Com efeito, a legislação comunitária sobre os medicamentos não admite derrogações e a sistemática das duas directivas 65/65 e 76/768 demonstra que os dois regimes dos medicamentos e dos produtos cosméticos se excluem reciprocamente. Tal decorre, aliás, do quinto considerando do preâmbulo da Directiva 76/768 e do seu artigo 7o
O Governo francês salienta que o minoxidil não pode ser utilizado nos produtos cosméticos; o Governo espanhol observa que os produtos cosméticos, segundo a definição que deles é dada no artigo 1.o da Directiva 76/768, não têm os efeitos dos medicamentos e, por último, o Governo do Reino Unido considera que a qualificação de «medicamento» deve prevalecer e que o quinto considerando do preâmbulo da Directiva 76/768, única disposição que dá uma indicação clara sobre os limites dos âmbitos de aplicação das duas directivas em questão, demonstra claramente que os regimes que as mesmas instituem se excluem reciprocamente.
c)
O Governo italiano observa que as definições dadas pelas duas directivas não estão harmonizadas e admite que um produto cosmético possa ter por efeito modificar certas funções orgânicas na condição, dupla, de elas serem previstas pela Directiva 76/768, como é o caso, por exemplo, para os produtos antitranspirantes e para os produtos de bronzeamento sem sol e de a modificação de funções orgânicas não estar ligada a um estado patológico. Uma vez que a restauração da função de crescimento dos cabelos não se encontra prevista pela Directiva 76/768, um produto que tenha esta finalidade deve ser qualificado de medicamento.
2.
Farzoo considera, pelo contrário, que os critérios de delimitação dados pelo quinto considerando do preâmbulo da Directiva 76/768 levam a que se conclua que um produto como o minoxidil é um produto cosmético.

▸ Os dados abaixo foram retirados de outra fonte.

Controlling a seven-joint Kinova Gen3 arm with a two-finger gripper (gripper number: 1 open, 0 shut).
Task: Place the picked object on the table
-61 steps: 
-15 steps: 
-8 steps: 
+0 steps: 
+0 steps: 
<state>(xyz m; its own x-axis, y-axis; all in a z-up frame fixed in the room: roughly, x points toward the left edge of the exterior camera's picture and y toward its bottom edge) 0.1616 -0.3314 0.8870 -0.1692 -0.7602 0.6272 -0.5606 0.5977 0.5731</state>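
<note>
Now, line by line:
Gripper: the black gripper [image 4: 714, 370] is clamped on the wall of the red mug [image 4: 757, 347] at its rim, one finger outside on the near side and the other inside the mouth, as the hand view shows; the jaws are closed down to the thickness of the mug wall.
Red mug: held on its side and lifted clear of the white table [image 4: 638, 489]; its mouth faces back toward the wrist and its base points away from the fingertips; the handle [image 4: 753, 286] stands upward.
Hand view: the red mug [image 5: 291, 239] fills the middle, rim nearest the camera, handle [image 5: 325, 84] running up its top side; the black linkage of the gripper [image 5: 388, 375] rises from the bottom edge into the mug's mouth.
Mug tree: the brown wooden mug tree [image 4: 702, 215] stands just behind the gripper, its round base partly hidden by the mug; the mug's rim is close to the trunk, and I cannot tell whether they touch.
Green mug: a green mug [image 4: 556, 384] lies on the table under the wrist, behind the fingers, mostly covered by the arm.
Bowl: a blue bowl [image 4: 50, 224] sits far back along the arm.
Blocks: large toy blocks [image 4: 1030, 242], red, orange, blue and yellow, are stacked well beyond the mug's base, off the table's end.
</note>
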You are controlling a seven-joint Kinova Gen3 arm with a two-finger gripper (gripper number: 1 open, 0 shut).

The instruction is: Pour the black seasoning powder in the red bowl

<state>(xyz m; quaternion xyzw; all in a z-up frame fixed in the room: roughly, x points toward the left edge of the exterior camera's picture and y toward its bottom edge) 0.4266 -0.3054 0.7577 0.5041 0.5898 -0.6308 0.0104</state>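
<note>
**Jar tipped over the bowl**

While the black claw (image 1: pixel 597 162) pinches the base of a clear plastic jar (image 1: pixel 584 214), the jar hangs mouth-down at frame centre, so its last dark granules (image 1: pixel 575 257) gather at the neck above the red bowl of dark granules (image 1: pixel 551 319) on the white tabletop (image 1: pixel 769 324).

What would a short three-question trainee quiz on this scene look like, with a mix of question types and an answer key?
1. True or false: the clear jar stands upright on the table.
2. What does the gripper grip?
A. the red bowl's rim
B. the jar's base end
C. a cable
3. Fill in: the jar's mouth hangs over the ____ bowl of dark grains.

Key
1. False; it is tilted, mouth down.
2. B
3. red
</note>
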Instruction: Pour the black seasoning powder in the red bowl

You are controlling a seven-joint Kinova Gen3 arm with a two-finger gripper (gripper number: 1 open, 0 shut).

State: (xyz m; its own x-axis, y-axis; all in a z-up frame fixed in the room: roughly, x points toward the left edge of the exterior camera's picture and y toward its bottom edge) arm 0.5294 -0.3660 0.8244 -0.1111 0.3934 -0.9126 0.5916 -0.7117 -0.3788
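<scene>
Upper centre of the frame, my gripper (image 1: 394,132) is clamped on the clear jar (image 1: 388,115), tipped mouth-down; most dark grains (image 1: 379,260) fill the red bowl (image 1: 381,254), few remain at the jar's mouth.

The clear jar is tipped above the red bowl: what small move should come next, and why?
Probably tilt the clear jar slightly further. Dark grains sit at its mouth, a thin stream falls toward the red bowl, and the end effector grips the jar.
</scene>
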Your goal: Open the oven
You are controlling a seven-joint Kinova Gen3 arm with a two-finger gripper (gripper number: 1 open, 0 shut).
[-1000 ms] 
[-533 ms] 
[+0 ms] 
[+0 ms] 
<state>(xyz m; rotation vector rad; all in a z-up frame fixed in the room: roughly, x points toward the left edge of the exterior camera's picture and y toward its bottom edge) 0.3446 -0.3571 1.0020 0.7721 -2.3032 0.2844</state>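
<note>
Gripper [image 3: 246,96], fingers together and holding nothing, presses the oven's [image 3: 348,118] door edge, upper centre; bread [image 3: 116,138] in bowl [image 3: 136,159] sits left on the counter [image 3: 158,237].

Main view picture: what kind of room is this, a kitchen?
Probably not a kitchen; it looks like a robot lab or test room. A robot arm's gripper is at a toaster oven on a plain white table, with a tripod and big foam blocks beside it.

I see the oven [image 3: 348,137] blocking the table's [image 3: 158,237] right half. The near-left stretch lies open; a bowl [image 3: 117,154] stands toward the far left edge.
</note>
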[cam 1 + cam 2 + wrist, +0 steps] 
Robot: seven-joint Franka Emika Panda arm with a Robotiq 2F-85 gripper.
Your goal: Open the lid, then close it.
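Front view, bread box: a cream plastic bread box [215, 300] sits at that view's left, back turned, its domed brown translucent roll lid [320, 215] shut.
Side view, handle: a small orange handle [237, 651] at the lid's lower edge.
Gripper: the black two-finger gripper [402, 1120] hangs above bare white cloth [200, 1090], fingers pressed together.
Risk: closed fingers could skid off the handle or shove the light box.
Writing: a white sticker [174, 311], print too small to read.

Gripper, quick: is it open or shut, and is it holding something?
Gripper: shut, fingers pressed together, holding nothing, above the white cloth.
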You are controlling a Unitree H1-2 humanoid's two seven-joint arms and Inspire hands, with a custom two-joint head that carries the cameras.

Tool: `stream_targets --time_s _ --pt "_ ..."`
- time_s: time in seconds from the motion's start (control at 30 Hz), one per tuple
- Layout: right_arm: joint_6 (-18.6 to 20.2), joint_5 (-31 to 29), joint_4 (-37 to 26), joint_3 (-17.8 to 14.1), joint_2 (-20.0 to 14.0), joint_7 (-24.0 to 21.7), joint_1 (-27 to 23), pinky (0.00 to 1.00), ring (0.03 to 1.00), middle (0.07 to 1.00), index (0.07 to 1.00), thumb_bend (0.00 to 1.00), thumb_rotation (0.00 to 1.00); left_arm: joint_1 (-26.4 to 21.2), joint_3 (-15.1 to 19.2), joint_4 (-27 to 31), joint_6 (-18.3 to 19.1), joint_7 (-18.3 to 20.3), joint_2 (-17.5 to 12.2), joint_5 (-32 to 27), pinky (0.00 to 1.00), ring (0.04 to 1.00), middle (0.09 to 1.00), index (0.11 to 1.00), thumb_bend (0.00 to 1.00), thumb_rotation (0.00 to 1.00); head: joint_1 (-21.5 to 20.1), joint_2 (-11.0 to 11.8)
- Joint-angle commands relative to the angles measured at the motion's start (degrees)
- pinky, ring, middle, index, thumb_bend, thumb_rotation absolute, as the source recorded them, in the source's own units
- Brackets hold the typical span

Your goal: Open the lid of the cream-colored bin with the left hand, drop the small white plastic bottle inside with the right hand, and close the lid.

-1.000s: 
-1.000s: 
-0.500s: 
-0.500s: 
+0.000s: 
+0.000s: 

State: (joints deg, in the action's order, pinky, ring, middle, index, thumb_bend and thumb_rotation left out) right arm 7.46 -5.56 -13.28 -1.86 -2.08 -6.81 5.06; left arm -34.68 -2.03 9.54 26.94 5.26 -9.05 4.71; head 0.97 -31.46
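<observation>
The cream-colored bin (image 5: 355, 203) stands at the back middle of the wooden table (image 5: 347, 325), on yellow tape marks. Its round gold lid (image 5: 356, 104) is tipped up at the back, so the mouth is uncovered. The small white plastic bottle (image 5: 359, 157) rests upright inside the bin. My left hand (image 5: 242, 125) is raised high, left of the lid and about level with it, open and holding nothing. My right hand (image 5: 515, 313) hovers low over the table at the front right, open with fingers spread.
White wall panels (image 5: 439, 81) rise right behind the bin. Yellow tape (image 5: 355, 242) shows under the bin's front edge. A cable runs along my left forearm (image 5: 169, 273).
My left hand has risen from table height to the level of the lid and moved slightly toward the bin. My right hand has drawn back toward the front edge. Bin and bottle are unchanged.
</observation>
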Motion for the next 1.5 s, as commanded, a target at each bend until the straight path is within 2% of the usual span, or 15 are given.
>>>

Este texto refere-se a critérios positivos: o local e a finalidade da aplicação do produto em questão, e a critérios negativos: o produto não se deve destinar exclusivamente à prevenção de doenças e não se deve destinar a ser ingerido, inalado, injectado ou implantado no corpo humano. Ora, por um lado, os produtos que contêm minoxidil não se destinam à prevenção de doenças, nem a ser ingeridos, inalados, injectados ou implantados no corpo humano. Estes critérios não permitem, portanto, a sua exclusão do âmbito de aplicação da Directiva 76/768. Por outro lado, satisfazem tanto o critério do local como o critério da finalidade de aplicação. Este raciocínio é tanto mais flagrante uma vez que a Directiva 76/768, mais recente do que a Directiva 65/65, se teria debruçado de modo aprofundado sobre o problema da delimitação da noção de «medicamento» em relação à de «produto cosmético».
F. Grévisse
Juiz relator
( *1 ) Lingua do processo: neerlandês.